Problem description |
Copy out the lines below that hold the word "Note".

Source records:

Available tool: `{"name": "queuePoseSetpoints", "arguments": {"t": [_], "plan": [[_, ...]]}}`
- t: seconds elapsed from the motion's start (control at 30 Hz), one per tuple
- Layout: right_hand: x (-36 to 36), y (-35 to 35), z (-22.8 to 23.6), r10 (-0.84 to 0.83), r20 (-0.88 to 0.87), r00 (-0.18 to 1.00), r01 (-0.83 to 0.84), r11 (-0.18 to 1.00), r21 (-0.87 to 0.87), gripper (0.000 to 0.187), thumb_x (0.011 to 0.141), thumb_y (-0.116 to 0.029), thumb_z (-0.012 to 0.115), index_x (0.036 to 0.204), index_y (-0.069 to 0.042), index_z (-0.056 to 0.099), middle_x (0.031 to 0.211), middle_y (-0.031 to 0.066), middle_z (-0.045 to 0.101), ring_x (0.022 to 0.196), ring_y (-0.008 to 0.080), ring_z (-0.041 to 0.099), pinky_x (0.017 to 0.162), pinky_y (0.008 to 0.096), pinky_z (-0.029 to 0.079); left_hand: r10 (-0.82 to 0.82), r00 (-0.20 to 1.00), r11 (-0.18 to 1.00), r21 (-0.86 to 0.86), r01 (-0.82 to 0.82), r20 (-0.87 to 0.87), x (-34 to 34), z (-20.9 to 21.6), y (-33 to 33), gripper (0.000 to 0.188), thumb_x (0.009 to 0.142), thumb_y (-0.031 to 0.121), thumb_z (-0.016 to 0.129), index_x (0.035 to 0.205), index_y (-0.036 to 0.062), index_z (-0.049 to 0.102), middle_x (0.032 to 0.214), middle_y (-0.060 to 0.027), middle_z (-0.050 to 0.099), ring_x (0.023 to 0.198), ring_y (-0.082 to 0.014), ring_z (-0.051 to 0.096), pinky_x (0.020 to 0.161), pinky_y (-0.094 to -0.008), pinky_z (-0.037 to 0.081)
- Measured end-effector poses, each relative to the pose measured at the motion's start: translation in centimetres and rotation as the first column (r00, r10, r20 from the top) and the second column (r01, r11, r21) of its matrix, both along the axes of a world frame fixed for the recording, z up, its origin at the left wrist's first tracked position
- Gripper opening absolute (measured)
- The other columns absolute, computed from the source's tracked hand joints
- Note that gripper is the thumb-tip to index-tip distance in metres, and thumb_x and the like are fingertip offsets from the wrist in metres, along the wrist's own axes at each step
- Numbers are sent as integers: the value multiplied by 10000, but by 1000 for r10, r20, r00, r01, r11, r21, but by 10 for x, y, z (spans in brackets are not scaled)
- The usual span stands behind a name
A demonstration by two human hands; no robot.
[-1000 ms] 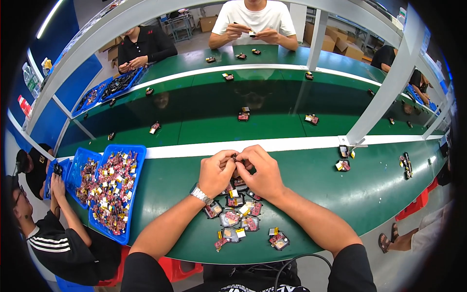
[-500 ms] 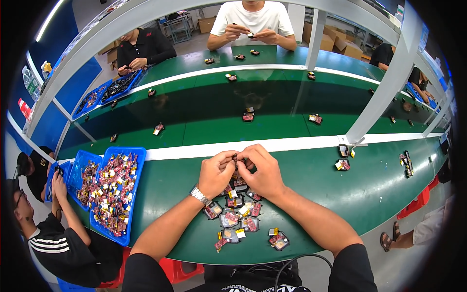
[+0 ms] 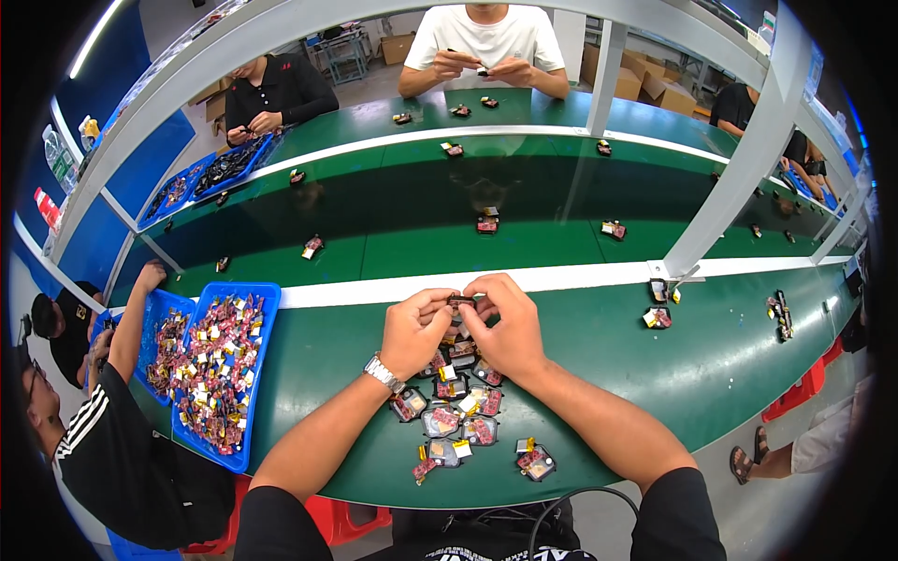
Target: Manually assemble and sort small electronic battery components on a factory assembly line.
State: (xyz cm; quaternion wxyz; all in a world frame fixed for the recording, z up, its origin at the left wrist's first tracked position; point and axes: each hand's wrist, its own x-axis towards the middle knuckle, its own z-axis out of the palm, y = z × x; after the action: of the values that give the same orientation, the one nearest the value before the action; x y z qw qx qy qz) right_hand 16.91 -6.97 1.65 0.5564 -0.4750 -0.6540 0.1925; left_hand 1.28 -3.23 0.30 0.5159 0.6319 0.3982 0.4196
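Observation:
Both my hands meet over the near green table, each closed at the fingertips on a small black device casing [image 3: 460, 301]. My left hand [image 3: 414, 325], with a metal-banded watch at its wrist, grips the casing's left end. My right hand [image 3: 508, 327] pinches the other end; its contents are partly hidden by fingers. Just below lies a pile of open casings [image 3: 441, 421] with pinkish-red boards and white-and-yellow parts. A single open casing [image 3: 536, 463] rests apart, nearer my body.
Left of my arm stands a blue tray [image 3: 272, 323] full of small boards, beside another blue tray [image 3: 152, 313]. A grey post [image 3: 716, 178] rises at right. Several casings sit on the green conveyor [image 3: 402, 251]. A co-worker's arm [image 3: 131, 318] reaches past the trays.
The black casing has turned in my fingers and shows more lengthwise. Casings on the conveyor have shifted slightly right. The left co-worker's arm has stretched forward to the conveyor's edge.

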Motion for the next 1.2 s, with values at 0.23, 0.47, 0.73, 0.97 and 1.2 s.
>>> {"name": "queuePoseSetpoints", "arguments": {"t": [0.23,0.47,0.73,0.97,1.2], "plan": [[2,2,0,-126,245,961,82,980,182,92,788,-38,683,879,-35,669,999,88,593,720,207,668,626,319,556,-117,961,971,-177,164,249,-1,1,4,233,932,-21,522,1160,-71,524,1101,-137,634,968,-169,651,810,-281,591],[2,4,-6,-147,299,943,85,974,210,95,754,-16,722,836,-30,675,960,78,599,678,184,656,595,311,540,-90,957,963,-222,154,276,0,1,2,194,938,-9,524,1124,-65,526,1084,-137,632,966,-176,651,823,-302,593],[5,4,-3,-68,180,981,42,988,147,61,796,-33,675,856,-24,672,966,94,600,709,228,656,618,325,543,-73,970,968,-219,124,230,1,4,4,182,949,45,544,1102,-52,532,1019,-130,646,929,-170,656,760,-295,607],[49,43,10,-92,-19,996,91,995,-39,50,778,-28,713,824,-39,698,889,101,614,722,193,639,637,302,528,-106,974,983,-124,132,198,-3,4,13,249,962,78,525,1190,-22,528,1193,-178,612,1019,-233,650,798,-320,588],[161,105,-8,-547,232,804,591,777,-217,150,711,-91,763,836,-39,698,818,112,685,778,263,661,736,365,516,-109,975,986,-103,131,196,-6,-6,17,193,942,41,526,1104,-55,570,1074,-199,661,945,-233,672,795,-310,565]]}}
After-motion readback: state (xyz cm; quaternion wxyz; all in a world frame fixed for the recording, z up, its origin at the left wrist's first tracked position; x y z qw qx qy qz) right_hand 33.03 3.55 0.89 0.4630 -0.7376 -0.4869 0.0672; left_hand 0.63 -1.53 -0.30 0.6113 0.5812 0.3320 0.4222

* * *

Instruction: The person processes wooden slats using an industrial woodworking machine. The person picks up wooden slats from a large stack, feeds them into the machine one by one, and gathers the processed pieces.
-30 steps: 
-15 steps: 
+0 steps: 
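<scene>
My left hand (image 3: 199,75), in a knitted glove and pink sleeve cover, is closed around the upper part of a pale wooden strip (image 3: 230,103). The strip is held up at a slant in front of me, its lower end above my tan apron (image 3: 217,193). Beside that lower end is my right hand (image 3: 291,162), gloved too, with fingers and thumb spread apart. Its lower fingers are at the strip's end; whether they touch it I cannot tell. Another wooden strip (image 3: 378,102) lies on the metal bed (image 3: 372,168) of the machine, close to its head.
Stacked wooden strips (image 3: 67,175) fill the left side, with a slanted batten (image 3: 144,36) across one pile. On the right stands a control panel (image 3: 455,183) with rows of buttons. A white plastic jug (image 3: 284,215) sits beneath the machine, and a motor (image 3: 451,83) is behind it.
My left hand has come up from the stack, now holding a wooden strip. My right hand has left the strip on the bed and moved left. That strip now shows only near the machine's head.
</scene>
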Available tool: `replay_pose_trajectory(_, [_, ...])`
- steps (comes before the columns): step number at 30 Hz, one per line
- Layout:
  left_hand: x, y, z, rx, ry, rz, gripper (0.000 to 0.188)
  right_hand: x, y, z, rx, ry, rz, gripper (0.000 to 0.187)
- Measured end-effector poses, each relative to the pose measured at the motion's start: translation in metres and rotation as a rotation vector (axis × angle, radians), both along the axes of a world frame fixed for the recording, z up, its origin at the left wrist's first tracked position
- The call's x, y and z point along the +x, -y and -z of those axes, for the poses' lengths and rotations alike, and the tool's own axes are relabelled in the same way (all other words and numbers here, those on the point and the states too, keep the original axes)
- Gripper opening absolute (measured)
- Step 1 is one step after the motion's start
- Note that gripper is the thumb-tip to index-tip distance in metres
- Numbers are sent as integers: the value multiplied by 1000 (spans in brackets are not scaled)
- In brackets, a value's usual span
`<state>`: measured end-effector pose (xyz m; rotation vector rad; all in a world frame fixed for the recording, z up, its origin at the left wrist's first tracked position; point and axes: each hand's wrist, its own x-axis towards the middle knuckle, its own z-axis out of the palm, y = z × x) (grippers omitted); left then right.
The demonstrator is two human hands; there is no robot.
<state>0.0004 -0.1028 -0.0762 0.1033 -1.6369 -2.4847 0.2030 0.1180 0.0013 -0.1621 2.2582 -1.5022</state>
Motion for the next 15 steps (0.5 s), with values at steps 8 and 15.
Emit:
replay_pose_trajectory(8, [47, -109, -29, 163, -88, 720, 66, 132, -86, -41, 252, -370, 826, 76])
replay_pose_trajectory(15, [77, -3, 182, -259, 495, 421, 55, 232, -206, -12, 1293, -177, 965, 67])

Reply to the exercise |
- Note that gripper is the thumb-tip to index-tip distance in metres, and thumb_x and the like are fingertip offsets from the wrist in metres, along the wrist's own axes at each step
- Note that gripper is the thumb-tip to index-tip distance in metres

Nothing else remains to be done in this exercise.